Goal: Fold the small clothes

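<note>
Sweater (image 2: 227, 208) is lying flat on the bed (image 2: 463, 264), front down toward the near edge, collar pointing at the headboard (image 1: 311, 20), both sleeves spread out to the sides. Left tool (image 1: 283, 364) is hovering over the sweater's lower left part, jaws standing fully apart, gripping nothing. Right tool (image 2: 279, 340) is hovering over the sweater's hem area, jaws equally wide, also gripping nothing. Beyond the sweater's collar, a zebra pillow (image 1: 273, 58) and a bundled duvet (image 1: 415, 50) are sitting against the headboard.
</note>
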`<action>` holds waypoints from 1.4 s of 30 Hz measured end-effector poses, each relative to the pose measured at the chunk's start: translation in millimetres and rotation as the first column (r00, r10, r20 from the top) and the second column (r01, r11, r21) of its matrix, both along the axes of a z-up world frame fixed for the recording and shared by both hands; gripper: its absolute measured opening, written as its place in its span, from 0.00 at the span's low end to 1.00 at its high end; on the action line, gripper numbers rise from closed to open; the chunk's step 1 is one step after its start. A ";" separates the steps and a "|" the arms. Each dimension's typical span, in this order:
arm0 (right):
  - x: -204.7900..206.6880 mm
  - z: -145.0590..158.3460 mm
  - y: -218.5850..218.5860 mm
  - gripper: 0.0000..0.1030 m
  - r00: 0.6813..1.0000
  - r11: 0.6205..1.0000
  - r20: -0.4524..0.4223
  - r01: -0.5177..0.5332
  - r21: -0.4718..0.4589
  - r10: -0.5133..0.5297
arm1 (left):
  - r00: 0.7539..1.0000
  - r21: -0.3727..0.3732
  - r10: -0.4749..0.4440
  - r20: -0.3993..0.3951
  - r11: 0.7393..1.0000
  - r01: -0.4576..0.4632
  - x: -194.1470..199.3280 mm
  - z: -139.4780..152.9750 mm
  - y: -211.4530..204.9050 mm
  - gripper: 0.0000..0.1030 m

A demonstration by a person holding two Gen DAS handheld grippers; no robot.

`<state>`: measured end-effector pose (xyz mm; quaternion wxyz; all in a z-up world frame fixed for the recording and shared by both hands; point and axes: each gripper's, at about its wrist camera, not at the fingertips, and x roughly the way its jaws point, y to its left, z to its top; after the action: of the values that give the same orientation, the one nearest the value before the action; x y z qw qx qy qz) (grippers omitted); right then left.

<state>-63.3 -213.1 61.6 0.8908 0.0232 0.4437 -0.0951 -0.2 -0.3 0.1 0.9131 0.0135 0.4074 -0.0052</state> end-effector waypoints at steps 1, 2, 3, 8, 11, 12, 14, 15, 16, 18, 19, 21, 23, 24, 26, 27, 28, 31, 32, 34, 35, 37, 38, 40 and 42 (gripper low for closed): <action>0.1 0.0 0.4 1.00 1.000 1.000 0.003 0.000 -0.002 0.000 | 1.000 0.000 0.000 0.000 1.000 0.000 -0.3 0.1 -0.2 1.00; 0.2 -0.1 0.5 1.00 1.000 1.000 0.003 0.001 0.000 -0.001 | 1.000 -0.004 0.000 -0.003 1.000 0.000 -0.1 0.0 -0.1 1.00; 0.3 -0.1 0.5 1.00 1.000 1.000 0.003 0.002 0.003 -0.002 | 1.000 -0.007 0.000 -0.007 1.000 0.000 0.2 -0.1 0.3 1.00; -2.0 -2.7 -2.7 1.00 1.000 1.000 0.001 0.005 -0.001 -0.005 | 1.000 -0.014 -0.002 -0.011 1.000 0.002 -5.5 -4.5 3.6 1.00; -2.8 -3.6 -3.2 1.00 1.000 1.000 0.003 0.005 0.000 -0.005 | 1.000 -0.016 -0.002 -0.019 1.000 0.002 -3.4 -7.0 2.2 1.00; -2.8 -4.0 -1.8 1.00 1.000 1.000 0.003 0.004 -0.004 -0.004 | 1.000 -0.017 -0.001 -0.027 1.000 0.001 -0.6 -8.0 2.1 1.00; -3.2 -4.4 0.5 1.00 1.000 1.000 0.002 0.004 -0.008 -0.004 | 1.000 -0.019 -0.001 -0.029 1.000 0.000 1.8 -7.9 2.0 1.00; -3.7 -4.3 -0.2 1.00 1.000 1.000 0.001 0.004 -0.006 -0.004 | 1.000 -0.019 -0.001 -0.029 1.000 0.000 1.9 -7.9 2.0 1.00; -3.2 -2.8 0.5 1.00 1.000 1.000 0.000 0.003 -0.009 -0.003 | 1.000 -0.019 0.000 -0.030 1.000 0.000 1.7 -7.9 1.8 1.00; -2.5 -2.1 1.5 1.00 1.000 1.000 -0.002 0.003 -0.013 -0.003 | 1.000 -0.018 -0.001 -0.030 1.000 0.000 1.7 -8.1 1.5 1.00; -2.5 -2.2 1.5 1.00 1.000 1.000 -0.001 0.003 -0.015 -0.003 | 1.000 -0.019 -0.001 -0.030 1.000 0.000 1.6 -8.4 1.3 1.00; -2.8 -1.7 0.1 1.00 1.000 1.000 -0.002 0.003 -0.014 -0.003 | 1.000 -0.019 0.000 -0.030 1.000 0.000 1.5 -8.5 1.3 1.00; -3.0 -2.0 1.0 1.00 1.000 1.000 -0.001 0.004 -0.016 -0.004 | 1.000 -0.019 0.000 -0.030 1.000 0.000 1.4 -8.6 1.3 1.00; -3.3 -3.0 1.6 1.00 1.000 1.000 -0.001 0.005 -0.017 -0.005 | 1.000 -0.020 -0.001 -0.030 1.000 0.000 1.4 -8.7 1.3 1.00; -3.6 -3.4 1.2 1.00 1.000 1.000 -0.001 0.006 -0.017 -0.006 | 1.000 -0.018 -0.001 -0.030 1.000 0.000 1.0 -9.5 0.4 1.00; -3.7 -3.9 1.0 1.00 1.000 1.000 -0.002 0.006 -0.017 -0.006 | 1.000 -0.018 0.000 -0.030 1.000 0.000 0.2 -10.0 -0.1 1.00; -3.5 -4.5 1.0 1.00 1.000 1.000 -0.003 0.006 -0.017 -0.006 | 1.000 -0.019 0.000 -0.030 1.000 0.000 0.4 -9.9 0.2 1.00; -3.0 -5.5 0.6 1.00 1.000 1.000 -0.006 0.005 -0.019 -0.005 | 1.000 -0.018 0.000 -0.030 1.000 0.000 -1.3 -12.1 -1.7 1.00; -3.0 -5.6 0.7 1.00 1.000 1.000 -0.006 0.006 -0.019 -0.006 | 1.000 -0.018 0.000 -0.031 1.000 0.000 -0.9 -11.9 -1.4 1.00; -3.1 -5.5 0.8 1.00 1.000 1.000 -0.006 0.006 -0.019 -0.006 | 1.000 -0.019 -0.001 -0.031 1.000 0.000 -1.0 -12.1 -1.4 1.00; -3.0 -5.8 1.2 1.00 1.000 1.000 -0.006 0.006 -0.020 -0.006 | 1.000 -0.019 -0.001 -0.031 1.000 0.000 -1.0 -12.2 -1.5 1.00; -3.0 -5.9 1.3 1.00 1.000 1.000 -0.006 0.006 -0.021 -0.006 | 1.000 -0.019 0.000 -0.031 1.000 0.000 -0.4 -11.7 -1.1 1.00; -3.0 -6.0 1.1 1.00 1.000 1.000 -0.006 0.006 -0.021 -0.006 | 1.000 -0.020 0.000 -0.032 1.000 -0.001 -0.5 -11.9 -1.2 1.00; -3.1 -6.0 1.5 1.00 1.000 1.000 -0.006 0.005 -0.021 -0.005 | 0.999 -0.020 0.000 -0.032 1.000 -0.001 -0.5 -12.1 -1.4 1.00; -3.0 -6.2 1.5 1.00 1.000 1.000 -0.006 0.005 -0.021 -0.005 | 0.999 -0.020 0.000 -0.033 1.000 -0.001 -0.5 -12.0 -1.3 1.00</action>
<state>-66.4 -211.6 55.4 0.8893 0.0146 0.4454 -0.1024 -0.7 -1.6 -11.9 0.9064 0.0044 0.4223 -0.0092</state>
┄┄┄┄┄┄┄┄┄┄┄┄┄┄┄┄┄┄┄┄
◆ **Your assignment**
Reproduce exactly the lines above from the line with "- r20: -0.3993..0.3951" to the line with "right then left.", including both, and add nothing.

◆ **Result for this exercise**
  - r20: -0.3993..0.3951
  - r11: 0.7393..1.0000
  - r01: -0.4576..0.4632
  - x: -194.1470..199.3280 mm
  - z: -139.4780..152.9750 mm
  - y: -211.4530..204.9050 mm
  - gripper: 0.0000..0.1030 m

A demonstration by a person holding two Gen DAS handheld grippers; no robot.

`<state>`: measured end-effector pose (xyz mm; quaternion wxyz; all in a z-up world frame fixed for the recording and shared by both hands; point and axes: each gripper's, at about its wrist camera, not at the fingertips, and x roughly the way its jaws point, y to its left, z to its top; after the action: of the values that give the same orientation, the one nearest the value before the action; x y z qw qx qy qz) (grippers omitted); right then left.

The exercise has been answered in full.